Venice was my first dose of immersion therapy. The city helped me to conquer my fear of embarrassment and panicking in public because I was embarrassed every day—for not knowing my so-called host, for not having a place to stay, and for not knowing the language.
I lived off of espresso, aperol spritzes, and tonno e cipolle tramezzini (tuna and pearl onion sandwiches)—mostly because they were cheap. I got a job as a dishwasher at a restaurant along Fondamenta Misericordia, where I met my first Italian teacher, a prep cook from Delhi named Amit. I took long walks to calm myself, stretching out farther each day. I sat in the middle of the night in Piazza San Marco and wrote. I climbed the clock tower beside the basilica and sat on the bronze giant’s toe, watching as Acqua Alta filled the city up like an ancient aquarium.
In the quiet moments, I was forced to reckon with my panic and it always brought me back to my father’s death. Venice reminded me of him, the way it was crumbling slowly into the water. The inevitability of their demise was what I found most difficult to endure, and I began to realize that coping with death and loss was a root cause of my fear and panic. Once I was able to see that, I finally began letting go.
February of 2020 found me in Bologna. I listened as reports came in of a cruise ship being turned away from a port outside of Rome. Two passengers on board had contracted a virus I’d never heard of. By the time I got to Milan, whispers of a new sickness had spread like germs themselves. A couple of weeks after I got home to New York, I got a call from a friend in Venice. “I feel sorry for the U.S.,” he said. “You have no idea what’s coming.” Yet because of the scale of the COVID-19 pandemic, I’ve found daily anxiety easier to manage. It’s hard to be worried about one irrational fear while living inside another.
In fact, I’ve had to travel a few times in the past year.
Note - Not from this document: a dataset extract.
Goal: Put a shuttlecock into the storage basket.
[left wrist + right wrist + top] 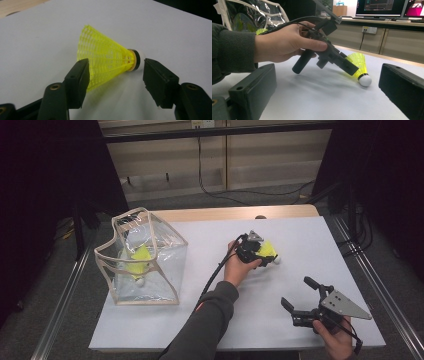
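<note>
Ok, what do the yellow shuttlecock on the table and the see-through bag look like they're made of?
The shuttlecock has a yellow skirt that looks like moulded plastic: an open, slightly glossy mesh. Its white rounded tip could be foam or cork; the look leaves that open. The bag looks like clear glossy vinyl, showing reflections and creases, with beige edging, probably fabric or plastic trim.

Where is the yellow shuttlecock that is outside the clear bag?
In the high view the yellow shuttlecock lies on the white table, right of the clear bag, between the left tool's open jaws.
</note>
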The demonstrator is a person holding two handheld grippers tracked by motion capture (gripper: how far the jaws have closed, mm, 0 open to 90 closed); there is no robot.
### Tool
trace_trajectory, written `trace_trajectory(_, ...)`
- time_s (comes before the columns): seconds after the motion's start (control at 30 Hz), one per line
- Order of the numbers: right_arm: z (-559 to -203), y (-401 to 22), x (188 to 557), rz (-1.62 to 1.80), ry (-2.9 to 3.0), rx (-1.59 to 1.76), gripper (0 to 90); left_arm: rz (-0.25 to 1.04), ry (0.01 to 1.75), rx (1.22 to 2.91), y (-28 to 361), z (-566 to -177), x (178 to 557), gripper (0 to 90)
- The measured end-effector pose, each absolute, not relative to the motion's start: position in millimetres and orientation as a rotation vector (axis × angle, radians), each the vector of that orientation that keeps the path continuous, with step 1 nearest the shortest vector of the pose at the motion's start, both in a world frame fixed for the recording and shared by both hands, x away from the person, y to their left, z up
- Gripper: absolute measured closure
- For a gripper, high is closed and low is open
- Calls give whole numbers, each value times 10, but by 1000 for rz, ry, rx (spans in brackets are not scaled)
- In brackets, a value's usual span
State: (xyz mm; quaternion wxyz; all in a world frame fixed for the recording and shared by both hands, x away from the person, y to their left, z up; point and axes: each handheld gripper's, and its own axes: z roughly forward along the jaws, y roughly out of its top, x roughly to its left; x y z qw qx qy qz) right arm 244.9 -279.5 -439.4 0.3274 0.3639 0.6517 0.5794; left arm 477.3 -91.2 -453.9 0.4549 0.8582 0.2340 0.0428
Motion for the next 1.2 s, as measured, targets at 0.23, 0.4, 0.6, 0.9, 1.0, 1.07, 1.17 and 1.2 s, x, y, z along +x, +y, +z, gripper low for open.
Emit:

Sitting in a plane with a double mask, face shield, and goggles trying to maneuver a cheesy cracker into my mouth puts a lot into perspective. I used to carry trinkets to help me travel, an old letter from my father, a necklace from my grandmother. I carried them until they were embedded in me and I didn’t physically need them anymore.
That first real win, when I decided to stay in Venice, laid the foundation. I thought about it daily as I ventured into a deserted New York last spring. Venice wasn’t a cure but it was a beginning. Through travel, I’ve learned how to build a home inside of myself so that wherever I go, I don’t feel lost.